■ Task to complete
Show all lines from the data that include the word "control".
:: Record extracts
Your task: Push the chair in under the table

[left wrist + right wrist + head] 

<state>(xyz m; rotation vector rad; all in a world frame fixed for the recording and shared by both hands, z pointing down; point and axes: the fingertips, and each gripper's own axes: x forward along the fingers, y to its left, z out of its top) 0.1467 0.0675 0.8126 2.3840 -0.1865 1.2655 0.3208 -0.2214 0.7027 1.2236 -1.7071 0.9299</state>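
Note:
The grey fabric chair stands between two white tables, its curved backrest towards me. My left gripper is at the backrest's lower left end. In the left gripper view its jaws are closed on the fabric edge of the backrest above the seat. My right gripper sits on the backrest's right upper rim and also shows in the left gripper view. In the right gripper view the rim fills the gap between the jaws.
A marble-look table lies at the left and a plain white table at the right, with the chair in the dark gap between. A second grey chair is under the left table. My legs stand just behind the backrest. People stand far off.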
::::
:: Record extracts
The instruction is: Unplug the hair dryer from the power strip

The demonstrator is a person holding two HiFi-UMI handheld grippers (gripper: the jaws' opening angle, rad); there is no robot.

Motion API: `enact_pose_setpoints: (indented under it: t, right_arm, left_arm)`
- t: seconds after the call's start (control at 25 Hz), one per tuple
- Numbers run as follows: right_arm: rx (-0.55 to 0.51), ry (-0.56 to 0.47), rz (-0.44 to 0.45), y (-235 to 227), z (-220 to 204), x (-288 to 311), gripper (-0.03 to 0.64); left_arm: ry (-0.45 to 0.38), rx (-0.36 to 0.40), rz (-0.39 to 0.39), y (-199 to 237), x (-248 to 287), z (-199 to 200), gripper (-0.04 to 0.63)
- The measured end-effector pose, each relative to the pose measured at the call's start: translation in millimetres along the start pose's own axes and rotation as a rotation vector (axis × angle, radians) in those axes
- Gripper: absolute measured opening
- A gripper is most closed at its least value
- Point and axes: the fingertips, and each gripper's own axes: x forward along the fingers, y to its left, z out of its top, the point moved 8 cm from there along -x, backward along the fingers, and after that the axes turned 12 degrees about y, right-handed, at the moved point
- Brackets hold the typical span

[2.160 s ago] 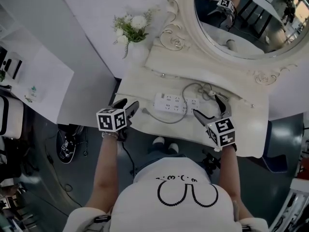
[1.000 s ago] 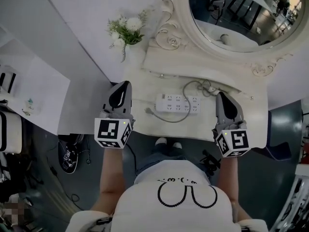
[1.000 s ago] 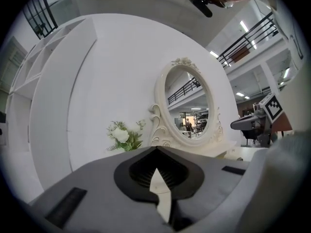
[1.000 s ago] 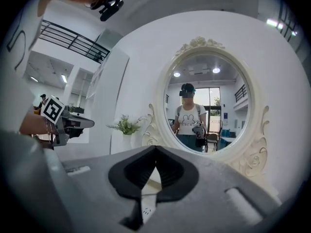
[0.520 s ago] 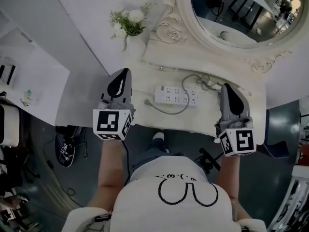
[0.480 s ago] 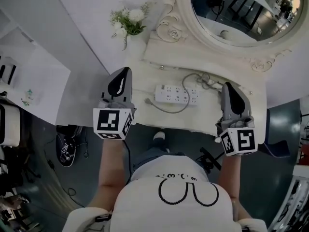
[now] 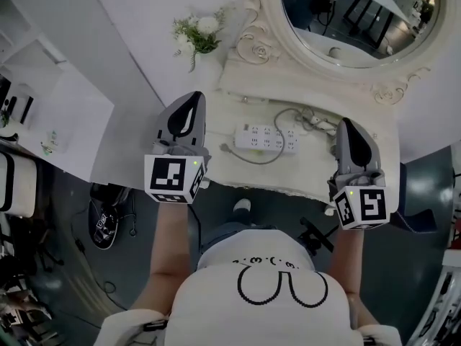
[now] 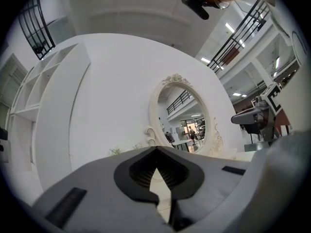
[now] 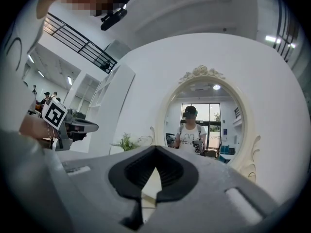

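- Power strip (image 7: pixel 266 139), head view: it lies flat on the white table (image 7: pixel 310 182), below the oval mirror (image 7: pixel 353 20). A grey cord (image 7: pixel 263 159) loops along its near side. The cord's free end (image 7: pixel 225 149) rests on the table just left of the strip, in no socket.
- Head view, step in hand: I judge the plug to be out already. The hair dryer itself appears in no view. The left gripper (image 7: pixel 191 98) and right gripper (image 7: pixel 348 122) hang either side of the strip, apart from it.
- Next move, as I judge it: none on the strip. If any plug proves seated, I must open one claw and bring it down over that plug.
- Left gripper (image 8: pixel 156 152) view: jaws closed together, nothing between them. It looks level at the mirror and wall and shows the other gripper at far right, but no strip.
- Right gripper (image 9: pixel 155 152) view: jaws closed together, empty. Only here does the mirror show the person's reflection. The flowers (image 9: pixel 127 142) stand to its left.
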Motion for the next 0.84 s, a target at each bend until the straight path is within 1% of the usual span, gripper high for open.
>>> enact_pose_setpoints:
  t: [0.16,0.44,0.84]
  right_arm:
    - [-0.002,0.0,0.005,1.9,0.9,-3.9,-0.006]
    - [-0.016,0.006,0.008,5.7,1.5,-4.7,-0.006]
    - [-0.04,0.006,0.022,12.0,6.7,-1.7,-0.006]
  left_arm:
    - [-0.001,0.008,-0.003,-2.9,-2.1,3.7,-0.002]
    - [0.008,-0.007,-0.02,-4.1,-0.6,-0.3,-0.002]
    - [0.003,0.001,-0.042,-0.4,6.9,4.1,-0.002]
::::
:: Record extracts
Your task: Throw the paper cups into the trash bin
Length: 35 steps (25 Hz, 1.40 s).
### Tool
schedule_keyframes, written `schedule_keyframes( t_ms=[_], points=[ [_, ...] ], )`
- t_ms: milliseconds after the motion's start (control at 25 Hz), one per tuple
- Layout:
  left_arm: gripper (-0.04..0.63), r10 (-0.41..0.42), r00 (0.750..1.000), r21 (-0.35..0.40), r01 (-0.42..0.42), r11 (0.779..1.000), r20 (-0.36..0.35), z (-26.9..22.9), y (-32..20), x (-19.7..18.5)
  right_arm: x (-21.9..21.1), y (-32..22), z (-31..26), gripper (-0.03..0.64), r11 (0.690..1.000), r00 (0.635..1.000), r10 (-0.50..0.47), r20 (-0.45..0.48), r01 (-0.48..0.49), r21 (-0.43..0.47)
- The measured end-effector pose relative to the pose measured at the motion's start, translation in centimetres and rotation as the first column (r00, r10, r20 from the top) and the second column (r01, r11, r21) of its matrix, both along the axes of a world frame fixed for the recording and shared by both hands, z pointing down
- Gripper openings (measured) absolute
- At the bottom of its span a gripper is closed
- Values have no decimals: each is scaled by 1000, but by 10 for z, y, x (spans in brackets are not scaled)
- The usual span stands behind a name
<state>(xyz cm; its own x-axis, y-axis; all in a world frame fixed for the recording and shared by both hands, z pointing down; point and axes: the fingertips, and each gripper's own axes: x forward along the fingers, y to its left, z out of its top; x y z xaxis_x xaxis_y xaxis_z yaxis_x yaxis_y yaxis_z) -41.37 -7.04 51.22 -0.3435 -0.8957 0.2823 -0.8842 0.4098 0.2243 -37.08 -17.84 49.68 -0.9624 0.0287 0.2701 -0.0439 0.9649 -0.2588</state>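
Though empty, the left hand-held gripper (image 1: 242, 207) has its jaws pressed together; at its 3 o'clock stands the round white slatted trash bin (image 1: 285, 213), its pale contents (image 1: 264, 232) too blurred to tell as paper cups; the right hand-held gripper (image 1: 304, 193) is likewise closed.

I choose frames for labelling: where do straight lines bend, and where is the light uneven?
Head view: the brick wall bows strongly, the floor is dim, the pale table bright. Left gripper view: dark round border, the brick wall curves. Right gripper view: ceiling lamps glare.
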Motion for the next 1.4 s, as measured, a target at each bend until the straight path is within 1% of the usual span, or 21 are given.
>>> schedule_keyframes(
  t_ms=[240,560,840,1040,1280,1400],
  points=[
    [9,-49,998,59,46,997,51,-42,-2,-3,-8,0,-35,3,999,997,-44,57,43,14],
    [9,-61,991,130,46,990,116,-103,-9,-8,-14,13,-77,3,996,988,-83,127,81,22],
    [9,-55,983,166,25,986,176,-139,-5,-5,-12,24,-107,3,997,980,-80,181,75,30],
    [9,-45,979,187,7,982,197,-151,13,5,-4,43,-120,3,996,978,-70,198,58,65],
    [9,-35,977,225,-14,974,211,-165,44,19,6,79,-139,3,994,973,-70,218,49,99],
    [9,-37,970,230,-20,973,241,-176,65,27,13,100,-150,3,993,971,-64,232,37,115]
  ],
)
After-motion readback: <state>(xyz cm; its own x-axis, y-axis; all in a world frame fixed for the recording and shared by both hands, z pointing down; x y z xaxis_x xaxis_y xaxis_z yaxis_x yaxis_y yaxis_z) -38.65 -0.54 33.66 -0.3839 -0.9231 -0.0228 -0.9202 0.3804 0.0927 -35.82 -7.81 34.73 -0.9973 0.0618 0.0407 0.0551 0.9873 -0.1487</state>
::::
■ Written response
- t: seconds after the call's start (control at 25 Hz), one per tuple
- t_ms: milliseconds after the motion's start (control at 25 Hz), one per tuple

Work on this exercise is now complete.